ASSIGNMENT ▸ With the pictures omitted, write out the entries that follow exactly as they stand.

Data excerpts:
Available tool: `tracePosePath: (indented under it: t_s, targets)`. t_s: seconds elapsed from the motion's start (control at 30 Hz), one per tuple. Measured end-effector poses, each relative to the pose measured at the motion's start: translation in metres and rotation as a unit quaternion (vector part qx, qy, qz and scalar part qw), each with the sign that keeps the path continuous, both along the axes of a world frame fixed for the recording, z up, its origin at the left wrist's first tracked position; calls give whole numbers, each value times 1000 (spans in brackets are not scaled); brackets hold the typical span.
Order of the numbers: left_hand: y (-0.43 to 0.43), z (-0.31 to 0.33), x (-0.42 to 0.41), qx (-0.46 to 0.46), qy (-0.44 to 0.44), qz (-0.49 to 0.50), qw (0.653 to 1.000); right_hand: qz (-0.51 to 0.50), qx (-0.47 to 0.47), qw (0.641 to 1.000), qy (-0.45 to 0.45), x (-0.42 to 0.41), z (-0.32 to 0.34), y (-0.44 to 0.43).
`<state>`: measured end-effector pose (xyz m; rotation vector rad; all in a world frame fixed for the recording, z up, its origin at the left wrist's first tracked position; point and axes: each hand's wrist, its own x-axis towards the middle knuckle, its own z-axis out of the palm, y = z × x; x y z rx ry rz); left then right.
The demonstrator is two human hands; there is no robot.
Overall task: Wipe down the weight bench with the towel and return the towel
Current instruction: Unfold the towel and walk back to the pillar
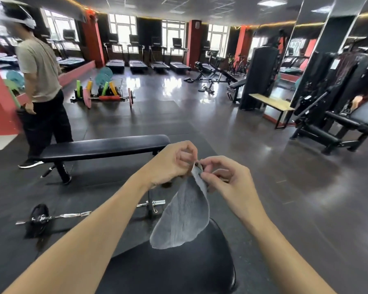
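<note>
Hanging over a black padded bench (179,270) at the near edge, the grey towel (183,217) is pinched at its top corner by both hands. The left hand (172,164) and right hand (225,177) are close together, fingertips curled on the cloth. Its lower edge reaches the pad; contact is unclear. On the dark, glossy floor (285,198) to the left lies a barbell (57,216) — beyond it, a second bench (102,147) and a person (40,81). Treadmills (157,64) line the far windows.
</note>
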<state>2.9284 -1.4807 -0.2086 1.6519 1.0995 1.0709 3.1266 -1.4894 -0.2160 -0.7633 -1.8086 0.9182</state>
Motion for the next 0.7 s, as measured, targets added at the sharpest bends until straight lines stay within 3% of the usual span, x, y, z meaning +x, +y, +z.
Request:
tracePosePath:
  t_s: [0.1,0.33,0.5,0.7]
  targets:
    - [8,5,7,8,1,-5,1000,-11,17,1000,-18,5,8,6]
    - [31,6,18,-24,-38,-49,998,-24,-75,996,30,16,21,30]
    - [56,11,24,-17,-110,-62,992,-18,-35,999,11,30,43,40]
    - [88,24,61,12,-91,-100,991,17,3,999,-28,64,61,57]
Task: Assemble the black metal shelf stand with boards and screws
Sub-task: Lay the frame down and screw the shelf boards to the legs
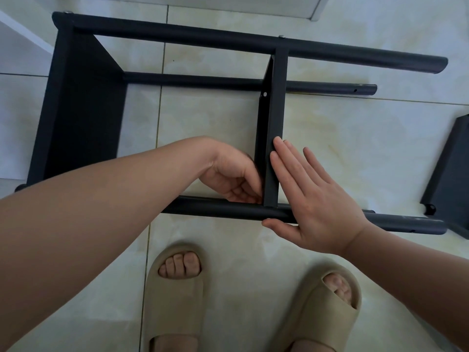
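Note:
The black metal shelf stand [177,34] lies on its side on the tiled floor, its round tubes running left to right. One black board [78,118] is fixed at the left end. A second board [275,102] stands across the tubes near the middle. My right hand [312,199] presses flat with straight fingers against that board's right face and rests on the near tube [218,208]. My left hand [236,174] has its fingers curled at the board's lower left corner, by the near tube; what they pinch is hidden.
A third black board [449,179] lies loose on the floor at the right edge. My two feet in beige slippers [175,295] stand just below the frame. White furniture [20,39] sits at the upper left, and a white panel at the top.

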Demonstrator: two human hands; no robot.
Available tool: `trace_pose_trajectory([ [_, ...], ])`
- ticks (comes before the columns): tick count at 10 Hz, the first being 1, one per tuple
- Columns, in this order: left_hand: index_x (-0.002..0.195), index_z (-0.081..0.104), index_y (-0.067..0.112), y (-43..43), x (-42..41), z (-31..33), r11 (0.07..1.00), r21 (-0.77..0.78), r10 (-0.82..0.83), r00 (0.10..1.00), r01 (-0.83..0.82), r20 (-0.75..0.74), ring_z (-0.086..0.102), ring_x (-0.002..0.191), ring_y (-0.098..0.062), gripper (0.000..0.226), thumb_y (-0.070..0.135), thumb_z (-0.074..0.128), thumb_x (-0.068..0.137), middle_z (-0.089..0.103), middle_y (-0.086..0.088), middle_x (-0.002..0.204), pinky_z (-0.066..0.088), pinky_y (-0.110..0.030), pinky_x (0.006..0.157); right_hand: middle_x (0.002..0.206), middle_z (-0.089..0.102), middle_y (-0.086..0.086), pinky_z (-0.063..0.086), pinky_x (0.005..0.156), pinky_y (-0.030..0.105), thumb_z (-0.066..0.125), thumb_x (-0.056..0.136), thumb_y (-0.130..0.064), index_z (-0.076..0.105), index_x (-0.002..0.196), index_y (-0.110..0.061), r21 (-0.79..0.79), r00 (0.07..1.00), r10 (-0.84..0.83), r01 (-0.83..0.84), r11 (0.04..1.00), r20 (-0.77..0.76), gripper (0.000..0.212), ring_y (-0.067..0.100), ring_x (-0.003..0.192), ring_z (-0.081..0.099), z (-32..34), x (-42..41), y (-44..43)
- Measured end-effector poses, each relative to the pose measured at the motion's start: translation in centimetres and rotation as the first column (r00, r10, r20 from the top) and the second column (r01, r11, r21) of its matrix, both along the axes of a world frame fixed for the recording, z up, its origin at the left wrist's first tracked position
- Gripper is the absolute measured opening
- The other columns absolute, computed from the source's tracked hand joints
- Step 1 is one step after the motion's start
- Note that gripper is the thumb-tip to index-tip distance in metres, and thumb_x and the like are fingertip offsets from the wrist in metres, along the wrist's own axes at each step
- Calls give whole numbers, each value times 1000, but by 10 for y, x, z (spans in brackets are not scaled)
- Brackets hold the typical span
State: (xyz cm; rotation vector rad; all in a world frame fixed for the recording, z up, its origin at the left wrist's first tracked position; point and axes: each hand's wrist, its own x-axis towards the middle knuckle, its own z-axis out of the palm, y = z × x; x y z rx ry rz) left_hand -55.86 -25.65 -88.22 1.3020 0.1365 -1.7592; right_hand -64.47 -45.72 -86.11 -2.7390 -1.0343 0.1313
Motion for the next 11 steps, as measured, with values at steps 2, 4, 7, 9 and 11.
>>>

ANSWER TO THIS TASK ▸
Available tool: `tracePosePath: (indented under it: t_s, targets)`. t_s: seconds elapsed from the motion's start (control at 30 Hz), one per tuple. Measured end-effector poses, each relative to the pose measured at the motion's start: translation in metres and rotation as a unit quaternion (vector part qx, qy, qz and scalar part qw), each with the sign that keeps the path continuous, both along the axes of a world frame fixed for the recording, z up, its origin at the left wrist's first tracked position; calls give whole numbers, each value times 1000 (spans in brackets are not scaled); brackets hold the typical span.
Order of the numbers: left_hand: y (-0.43 to 0.43), z (-0.31 to 0.33), x (-0.42 to 0.41), qx (-0.46 to 0.46), qy (-0.44 to 0.44), qz (-0.49 to 0.50), qw (0.653 to 1.000); right_hand: qz (-0.51 to 0.50), qx (-0.47 to 0.47), qw (0.641 to 1.000), qy (-0.45 to 0.45), x (-0.42 to 0.41), z (-0.32 to 0.34), y (-0.44 to 0.43).
`<state>`: measured end-effector pose (xyz m; rotation vector rad; all in a world frame fixed for the recording, z up, its origin at the left wrist's first tracked position; point and axes: each hand's wrist, its own x-axis towards the middle knuckle, its own z-axis out of the palm, y = z × x; x y z rx ry rz); left then right.
The demonstrator is two human hands; there is no robot.
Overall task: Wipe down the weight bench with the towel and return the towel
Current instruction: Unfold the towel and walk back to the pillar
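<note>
Hanging over a black padded bench (179,270) at the near edge, the grey towel (183,217) is pinched at its top corner by both hands. The left hand (172,164) and right hand (225,177) are close together, fingertips curled on the cloth. Its lower edge reaches the pad; contact is unclear. On the dark, glossy floor (285,198) to the left lies a barbell (57,216) — beyond it, a second bench (102,147) and a person (40,81). Treadmills (157,64) line the far windows.
</note>
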<state>2.9284 -1.4807 -0.2086 1.6519 1.0995 1.0709 3.1266 -1.4894 -0.2160 -0.7633 -1.8086 0.9182</state>
Motion for the next 0.7 s, as measured, targets added at the sharpest bends until straight lines stay within 3% of the usual span, x, y, z meaning +x, +y, +z.
Request:
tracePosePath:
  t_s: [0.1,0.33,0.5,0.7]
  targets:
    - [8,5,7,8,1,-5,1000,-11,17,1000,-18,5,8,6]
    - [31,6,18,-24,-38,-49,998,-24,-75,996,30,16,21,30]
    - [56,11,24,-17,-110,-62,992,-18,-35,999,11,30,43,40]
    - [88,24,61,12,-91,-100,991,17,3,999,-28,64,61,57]
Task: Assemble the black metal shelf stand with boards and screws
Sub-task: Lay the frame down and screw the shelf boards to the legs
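Note:
The black metal shelf stand [177,34] lies on its side on the tiled floor, its round tubes running left to right. One black board [78,118] is fixed at the left end. A second board [275,102] stands across the tubes near the middle. My right hand [312,199] presses flat with straight fingers against that board's right face and rests on the near tube [218,208]. My left hand [236,174] has its fingers curled at the board's lower left corner, by the near tube; what they pinch is hidden.
A third black board [449,179] lies loose on the floor at the right edge. My two feet in beige slippers [175,295] stand just below the frame. White furniture [20,39] sits at the upper left, and a white panel at the top.
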
Demonstrator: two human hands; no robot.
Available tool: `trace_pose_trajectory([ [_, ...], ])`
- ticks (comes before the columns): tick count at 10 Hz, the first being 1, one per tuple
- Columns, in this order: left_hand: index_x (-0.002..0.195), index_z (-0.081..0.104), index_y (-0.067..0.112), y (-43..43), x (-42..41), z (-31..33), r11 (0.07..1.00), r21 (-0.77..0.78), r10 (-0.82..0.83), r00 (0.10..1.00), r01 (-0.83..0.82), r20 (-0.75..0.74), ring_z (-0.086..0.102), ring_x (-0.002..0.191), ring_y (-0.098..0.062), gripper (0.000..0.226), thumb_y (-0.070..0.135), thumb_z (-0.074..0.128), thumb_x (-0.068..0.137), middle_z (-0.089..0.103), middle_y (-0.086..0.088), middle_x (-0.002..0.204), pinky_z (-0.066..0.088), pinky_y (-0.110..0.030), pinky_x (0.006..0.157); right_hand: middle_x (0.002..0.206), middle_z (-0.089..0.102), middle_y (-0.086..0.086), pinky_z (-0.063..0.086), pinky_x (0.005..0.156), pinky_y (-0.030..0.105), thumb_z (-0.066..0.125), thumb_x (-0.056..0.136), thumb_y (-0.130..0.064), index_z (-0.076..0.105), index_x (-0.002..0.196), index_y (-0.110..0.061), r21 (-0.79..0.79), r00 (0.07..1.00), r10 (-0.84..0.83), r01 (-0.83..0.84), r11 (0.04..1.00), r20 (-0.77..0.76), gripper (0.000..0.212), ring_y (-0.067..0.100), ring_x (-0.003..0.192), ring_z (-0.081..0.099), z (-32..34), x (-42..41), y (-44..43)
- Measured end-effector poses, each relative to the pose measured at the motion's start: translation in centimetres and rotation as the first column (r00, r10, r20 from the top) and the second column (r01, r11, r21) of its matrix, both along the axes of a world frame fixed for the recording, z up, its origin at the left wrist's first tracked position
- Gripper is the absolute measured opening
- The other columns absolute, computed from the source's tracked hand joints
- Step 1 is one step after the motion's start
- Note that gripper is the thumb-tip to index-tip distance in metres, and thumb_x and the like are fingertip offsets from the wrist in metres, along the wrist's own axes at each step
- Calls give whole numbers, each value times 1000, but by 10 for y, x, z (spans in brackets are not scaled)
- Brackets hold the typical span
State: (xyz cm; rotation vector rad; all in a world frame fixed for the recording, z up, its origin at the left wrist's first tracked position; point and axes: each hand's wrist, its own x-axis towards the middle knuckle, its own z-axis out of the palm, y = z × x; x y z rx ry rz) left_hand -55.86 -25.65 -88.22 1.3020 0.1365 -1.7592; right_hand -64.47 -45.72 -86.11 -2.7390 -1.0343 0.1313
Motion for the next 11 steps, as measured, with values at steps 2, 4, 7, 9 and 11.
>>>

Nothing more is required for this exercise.